* [WHAT TO PRODUCE]: Transcribe every line below exactly; no image goes into the output.

MATERIAL PROVIDED Block Start

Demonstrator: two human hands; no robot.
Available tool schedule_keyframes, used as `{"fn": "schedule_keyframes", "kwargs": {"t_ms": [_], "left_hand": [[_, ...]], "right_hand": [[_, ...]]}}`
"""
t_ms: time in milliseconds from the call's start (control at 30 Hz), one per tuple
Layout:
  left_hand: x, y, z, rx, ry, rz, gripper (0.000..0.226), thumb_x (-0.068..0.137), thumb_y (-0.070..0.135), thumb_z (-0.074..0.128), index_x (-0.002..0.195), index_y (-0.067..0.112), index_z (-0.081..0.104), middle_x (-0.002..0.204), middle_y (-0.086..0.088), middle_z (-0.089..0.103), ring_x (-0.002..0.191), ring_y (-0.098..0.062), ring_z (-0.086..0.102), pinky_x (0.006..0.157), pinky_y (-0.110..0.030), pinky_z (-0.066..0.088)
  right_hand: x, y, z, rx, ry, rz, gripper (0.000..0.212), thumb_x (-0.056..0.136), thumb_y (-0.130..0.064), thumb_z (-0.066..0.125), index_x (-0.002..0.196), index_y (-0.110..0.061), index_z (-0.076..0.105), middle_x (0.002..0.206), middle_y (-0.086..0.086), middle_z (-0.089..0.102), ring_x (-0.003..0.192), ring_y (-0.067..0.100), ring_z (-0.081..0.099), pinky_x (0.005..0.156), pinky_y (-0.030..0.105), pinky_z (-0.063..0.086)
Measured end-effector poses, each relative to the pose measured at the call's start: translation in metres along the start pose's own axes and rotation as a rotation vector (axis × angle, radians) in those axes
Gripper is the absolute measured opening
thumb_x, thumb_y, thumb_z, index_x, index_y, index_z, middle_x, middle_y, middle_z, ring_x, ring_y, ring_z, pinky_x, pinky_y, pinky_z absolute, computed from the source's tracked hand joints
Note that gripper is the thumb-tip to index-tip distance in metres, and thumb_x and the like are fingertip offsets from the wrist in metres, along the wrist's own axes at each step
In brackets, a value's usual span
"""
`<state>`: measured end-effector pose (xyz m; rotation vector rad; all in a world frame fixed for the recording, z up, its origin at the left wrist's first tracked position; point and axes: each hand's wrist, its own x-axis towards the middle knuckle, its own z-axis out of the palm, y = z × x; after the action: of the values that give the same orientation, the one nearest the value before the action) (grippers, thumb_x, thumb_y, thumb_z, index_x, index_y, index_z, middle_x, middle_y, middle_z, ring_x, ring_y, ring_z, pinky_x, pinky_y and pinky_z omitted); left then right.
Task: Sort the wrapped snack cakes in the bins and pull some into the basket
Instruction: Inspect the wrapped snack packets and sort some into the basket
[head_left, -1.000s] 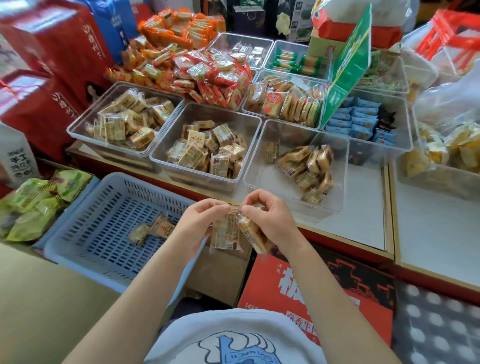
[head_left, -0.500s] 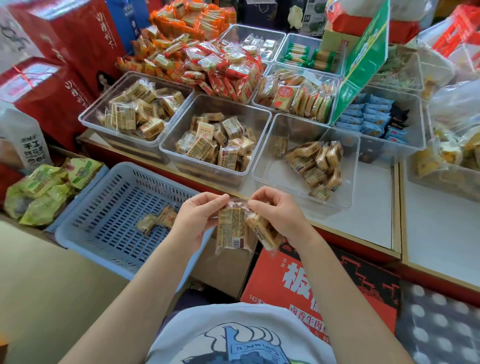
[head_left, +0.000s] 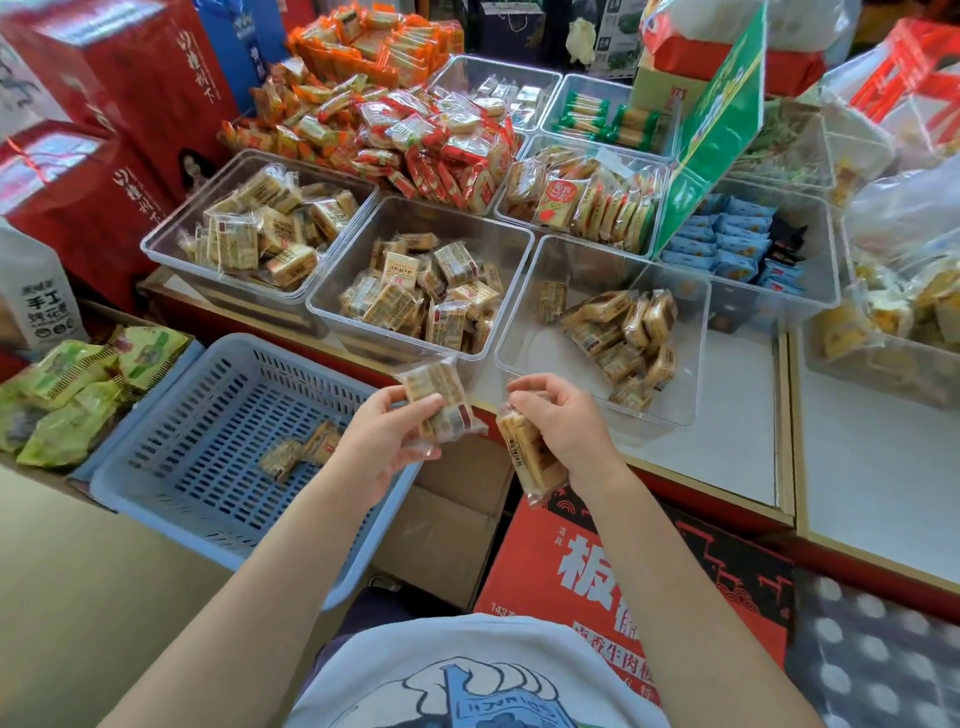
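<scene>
The person is in the middle of moving cakes from the bins to the basket: each hand carries one wrapped snack cake, and the two hands sit apart in front of the counter edge. The left hand (head_left: 382, 441) has its fingers and thumb curled round a cake (head_left: 439, 400) held upright, label side toward the camera, just past the right rim of the blue basket (head_left: 156, 499). The right hand (head_left: 563, 426) pinches a second cake (head_left: 527, 457) that hangs down below the palm, its wrapper tail pointing toward the red carton (head_left: 623, 582) on the floor. Two cakes already lie together on the basket floor (head_left: 301, 452), so the pull has only begun by the look of it. The next move is likely a short carry leftward and a release over the basket — the left hand is nearest, the right would have to cross further. The clear bins behind are unevenly filled: the middle bin (head_left: 332, 306) holds a loose heap, the right bin (head_left: 696, 364) a smaller cluster against its far side with one stray cake apart — sorting there looks unfinished.
</scene>
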<state>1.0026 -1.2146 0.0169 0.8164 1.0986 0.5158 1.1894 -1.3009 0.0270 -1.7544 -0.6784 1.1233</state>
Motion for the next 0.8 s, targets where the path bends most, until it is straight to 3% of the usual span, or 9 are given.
{"fn": "schedule_keyframes", "kwargs": {"t_ms": [100,167,233,300,433,633,800], "left_hand": [[0.006,-0.001,0.004,-0.055,0.057,0.038,0.037,0.094,0.013,0.071,0.128,0.006,0.057,0.108,-0.013,0.077,0.092,-0.025,0.077,0.069,-0.032,0.063],[0.005,-0.001,0.012,-0.099,0.051,0.059,0.036,0.094,0.011,0.07,0.127,0.004,0.056,0.111,-0.015,0.076,0.093,-0.026,0.077,0.071,-0.032,0.063],[0.005,-0.002,0.02,-0.158,0.04,0.068,0.033,0.095,0.009,0.068,0.125,0.003,0.056,0.112,-0.017,0.075,0.09,-0.025,0.077,0.067,-0.029,0.062],[0.005,-0.003,0.026,-0.194,0.044,0.068,0.034,0.096,0.009,0.067,0.126,0.003,0.055,0.115,-0.018,0.074,0.09,-0.023,0.077,0.065,-0.028,0.06],[0.007,-0.008,0.031,-0.21,0.044,0.083,0.038,0.096,0.008,0.067,0.13,0.004,0.051,0.121,-0.018,0.071,0.101,-0.027,0.075,0.072,-0.034,0.063],[0.007,-0.009,0.036,-0.263,0.09,0.102,0.036,0.098,0.011,0.064,0.132,0.006,0.052,0.123,-0.018,0.07,0.105,-0.028,0.074,0.069,-0.032,0.062],[0.009,-0.005,0.036,-0.265,0.129,0.086,0.035,0.1,0.012,0.062,0.133,0.006,0.052,0.122,-0.017,0.071,0.101,-0.027,0.074,0.065,-0.029,0.061]], "right_hand": [[-0.002,-0.001,0.001,-0.09,-0.131,0.071,0.014,0.097,-0.034,0.067,0.1,-0.022,0.072,0.081,-0.005,0.073,0.064,0.004,0.067,0.061,0.023,0.052],[-0.002,0.001,0.007,-0.126,-0.181,0.083,0.02,0.095,-0.041,0.068,0.099,-0.022,0.073,0.081,-0.004,0.074,0.071,0.009,0.069,0.067,0.029,0.055],[-0.002,0.004,0.014,-0.096,-0.162,0.074,0.022,0.096,-0.037,0.068,0.1,-0.016,0.073,0.085,0.001,0.075,0.074,0.014,0.07,0.075,0.036,0.057],[-0.002,0.005,0.018,-0.042,-0.131,0.073,0.022,0.096,-0.032,0.069,0.097,-0.01,0.072,0.083,0.003,0.074,0.072,0.015,0.068,0.074,0.034,0.056],[-0.003,0.008,0.017,0.075,-0.072,0.101,0.017,0.097,-0.027,0.067,0.086,-0.014,0.068,0.075,0.001,0.068,0.066,0.013,0.061,0.064,0.027,0.05],[-0.002,0.006,0.015,0.092,-0.083,0.066,0.019,0.096,-0.021,0.067,0.079,-0.014,0.06,0.076,0.008,0.061,0.068,0.018,0.059,0.067,0.031,0.051],[-0.001,0.006,0.013,0.038,-0.084,0.024,0.021,0.096,-0.026,0.067,0.087,-0.007,0.065,0.076,0.006,0.065,0.068,0.015,0.062,0.069,0.033,0.053]]}}
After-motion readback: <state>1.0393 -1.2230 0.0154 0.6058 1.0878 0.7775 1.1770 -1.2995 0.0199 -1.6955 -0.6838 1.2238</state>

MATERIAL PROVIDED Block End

* [RESPONSE TO THE TASK]:
Demonstrator: two human hands; no robot.
Available tool schedule_keyframes, used as `{"fn": "schedule_keyframes", "kwargs": {"t_ms": [_], "left_hand": [[_, ...]], "right_hand": [[_, ...]]}}`
"""
t_ms: time in milliseconds from the call's start (control at 30 Hz), one per tuple
Layout:
  left_hand: x, y, z, rx, ry, rz, gripper (0.000..0.226), thumb_x (-0.068..0.137), thumb_y (-0.070..0.135), thumb_z (-0.074..0.128), index_x (-0.002..0.195), index_y (-0.067..0.112), index_z (-0.081..0.104), middle_x (-0.002..0.204), middle_y (-0.086..0.088), middle_z (-0.089..0.103), ring_x (-0.002..0.191), ring_y (-0.098..0.062), ring_z (-0.086..0.102), pinky_x (0.006..0.157), pinky_y (-0.110..0.030), pinky_z (-0.066..0.088)
  right_hand: x, y, z, rx, ry, rz, gripper (0.000..0.212), thumb_x (-0.056..0.136), thumb_y (-0.130..0.064), thumb_z (-0.066..0.125), index_x (-0.002..0.196), index_y (-0.110..0.061), index_z (-0.076..0.105), middle_x (0.002..0.206), middle_y (-0.086..0.086), middle_z (-0.089..0.102), ring_x (-0.003..0.192), ring_y (-0.067..0.100), ring_z (-0.081..0.099), pinky_x (0.005..0.156), pinky_y (-0.030..0.105), pinky_z (-0.063..0.086)
Measured end-effector poses, each relative to the pose measured at the call's start: translation in metres along the start pose's own axes and rotation as a rotation vector (axis × angle, radians) in those axes
Gripper is the absolute measured opening
thumb_x, thumb_y, thumb_z, index_x, index_y, index_z, middle_x, middle_y, middle_z, ring_x, ring_y, ring_z, pinky_x, pinky_y, pinky_z absolute, computed from the source's tracked hand joints
Note that gripper is the thumb-tip to index-tip distance in metres, and thumb_x and the like are fingertip offsets from the wrist in metres, along the wrist's own axes at each step
In brackets, a value's usual span
"""
`<state>`: measured end-effector pose (xyz m; rotation vector rad; all in a world frame fixed for the recording, z up, its origin at the left wrist's first tracked position; point and axes: each hand's wrist, its own x-axis towards the middle knuckle, its own z-axis out of the palm, y = z × x; after the action: of the values that give the same orientation, the one nearest the value before the action) (grippers, thumb_x, thumb_y, thumb_z, index_x, index_y, index_z, middle_x, middle_y, middle_z, ring_x, ring_y, ring_z, pinky_x, pinky_y and pinky_z omitted); left then right.
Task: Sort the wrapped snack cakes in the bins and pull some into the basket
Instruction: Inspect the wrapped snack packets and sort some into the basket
[head_left, -1.000s] 
[head_left, -0.500s] 
[head_left, +0.000s] 
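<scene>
The person is in the middle of moving cakes from the bins to the basket: each hand carries one wrapped snack cake, and the two hands sit apart in front of the counter edge. The left hand (head_left: 382, 441) has its fingers and thumb curled round a cake (head_left: 439, 400) held upright, label side toward the camera, just past the right rim of the blue basket (head_left: 156, 499). The right hand (head_left: 563, 426) pinches a second cake (head_left: 527, 457) that hangs down below the palm, its wrapper tail pointing toward the red carton (head_left: 623, 582) on the floor. Two cakes already lie together on the basket floor (head_left: 301, 452), so the pull has only begun by the look of it. The next move is likely a short carry leftward and a release over the basket — the left hand is nearest, the right would have to cross further. The clear bins behind are unevenly filled: the middle bin (head_left: 332, 306) holds a loose heap, the right bin (head_left: 696, 364) a smaller cluster against its far side with one stray cake apart — sorting there looks unfinished.
</scene>
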<state>1.0026 -1.2146 0.0169 0.8164 1.0986 0.5158 1.1894 -1.3009 0.0270 -1.7544 -0.6784 1.1233</state>
Motion for the next 0.8 s, targets where the path bends most, until it is straight to 3% of the usual span, or 9 are given.
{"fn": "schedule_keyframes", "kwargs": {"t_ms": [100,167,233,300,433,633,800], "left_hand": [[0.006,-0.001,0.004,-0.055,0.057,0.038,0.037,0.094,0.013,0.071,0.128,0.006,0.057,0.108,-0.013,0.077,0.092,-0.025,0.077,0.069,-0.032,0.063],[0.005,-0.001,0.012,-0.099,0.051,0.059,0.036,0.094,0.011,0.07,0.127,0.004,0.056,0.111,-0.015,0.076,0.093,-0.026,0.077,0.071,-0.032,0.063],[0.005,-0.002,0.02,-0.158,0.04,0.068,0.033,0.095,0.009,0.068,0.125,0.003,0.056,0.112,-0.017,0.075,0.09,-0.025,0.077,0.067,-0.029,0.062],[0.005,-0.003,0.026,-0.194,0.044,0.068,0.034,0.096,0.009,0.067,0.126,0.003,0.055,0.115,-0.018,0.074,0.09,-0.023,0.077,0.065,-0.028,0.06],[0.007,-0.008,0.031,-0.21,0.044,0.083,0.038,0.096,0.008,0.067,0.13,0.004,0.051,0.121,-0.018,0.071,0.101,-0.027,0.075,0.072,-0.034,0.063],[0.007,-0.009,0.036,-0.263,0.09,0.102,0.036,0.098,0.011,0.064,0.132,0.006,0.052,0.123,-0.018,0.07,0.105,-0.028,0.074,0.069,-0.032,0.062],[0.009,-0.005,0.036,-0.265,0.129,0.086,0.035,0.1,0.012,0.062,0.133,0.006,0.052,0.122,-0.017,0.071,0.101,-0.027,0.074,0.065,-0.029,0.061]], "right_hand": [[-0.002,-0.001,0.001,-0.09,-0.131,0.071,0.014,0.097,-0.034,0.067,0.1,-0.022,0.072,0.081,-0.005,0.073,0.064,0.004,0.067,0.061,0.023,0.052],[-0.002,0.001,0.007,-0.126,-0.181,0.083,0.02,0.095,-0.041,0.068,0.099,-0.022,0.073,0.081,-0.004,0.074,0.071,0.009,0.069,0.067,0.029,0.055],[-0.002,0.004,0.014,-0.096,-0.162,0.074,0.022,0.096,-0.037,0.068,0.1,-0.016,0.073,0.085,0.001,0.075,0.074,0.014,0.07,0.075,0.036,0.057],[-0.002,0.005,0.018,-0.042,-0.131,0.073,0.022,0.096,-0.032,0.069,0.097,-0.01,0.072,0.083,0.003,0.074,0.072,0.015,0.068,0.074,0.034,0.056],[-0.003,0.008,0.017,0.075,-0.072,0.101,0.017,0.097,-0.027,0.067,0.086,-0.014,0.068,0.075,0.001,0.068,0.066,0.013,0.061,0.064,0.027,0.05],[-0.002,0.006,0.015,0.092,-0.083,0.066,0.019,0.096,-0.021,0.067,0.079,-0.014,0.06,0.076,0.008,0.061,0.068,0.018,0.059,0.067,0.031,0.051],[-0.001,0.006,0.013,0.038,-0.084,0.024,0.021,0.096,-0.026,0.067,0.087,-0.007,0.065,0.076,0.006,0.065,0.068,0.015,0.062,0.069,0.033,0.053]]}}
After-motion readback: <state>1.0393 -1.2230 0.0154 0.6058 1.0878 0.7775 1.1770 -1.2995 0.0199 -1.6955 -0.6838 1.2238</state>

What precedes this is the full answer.